On 1/3/2017 5:59 PM, Gopal Vijayaraghavan wrote:
>> Thanks Gopal. Yeah I'm using CloudBerry.  Storage is Azure.
> Makes sense, only an object store would have this.
>
>> Are you saying this 0000_0,1,2,3 are directories ?.
> No, only the zero size "files".
>
> This is really for compat with regular filesystems.
>
> If you have /tmp/1/foo in an object store that's a single key. That does not imply you'll find "/tmp" or "/tmp/1" in the object store keys.
>
> A FileSystem however assumes parent directories are "real things", so any FileSystem abstraction has to maintain "/tmp", "/tmp/1/" and "/tmp/1/foo" to keep up the basic compatibility requirements of fs.exists("/tmp").
>
> Cheers,
> Gopal
>
>


Re: Zero Bytes Files importance

Posted by Mahender Sarangam <Ma...@outlook.com>.
Thanks Gopal for providing detail explanation.

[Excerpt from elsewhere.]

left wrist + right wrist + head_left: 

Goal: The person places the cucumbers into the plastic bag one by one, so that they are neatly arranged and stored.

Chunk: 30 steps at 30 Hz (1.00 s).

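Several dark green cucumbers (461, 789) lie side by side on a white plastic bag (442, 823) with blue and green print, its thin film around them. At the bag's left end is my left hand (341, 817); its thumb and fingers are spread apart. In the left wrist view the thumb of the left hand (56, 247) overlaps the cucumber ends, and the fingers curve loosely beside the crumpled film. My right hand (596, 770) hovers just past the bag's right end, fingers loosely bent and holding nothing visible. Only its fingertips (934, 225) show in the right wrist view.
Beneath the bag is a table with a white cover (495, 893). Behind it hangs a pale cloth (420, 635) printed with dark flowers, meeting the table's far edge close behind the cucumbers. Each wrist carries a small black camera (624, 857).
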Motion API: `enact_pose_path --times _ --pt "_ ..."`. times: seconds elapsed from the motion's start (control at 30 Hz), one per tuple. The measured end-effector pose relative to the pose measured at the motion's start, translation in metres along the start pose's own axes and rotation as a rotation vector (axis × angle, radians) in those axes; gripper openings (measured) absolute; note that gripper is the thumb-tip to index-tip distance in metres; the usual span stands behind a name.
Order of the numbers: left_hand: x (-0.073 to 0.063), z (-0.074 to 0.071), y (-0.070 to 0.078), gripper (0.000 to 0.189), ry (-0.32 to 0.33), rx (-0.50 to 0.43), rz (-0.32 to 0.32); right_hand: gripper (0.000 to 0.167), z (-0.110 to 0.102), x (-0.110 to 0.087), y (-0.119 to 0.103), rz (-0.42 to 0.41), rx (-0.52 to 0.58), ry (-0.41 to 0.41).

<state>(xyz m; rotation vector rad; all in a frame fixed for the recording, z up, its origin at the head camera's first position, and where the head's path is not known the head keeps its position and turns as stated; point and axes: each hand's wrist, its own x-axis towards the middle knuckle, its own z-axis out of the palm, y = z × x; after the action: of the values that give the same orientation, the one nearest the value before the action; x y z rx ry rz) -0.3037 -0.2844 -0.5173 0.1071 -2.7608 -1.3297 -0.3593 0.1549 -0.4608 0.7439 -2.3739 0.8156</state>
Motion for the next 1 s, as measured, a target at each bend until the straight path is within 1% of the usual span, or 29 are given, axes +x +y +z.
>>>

On 1/3/2017 5:59 PM, Gopal Vijayaraghavan wrote:
>> Thanks Gopal. Yeah I'm using CloudBerry.  Storage is Azure.
> Makes sense, only an object store would have this.
>
>> Are you saying this 0000_0,1,2,3 are directories ?.
> No, only the zero size "files".
>
> This is really for compat with regular filesystems.
>
> If you have /tmp/1/foo in an object store that's a single key. That does not imply you'll find "/tmp" or "/tmp/1" in the object store keys.
>
> A FileSystem however assumes parent directories are "real things", so any FileSystem abstraction has to maintain "/tmp", "/tmp/1/" and "/tmp/1/foo" to keep up the basic compatibility requirements of fs.exists("/tmp").
>
> Cheers,
> Gopal
>
>


Re: Zero Bytes Files importance

Posted by Gopal Vijayaraghavan <go...@apache.org>.
> Thanks Gopal. Yeah I'm using CloudBerry.  Storage is Azure. 

Makes sense, only an object store would have this.

> Are you saying this 0000_0,1,2,3 are directories ?. 

No, only the zero size "files".

This is really for compat with regular filesystems.

If you have /tmp/1/foo in an object store that's a single key. That does not imply you'll find "/tmp" or "/tmp/1" in the object store keys.

A FileSystem however assumes parent directories are "real things", so any FileSystem abstraction has to maintain "/tmp", "/tmp/1/" and "/tmp/1/foo" to keep up the basic compatibility requirements of fs.exists("/tmp").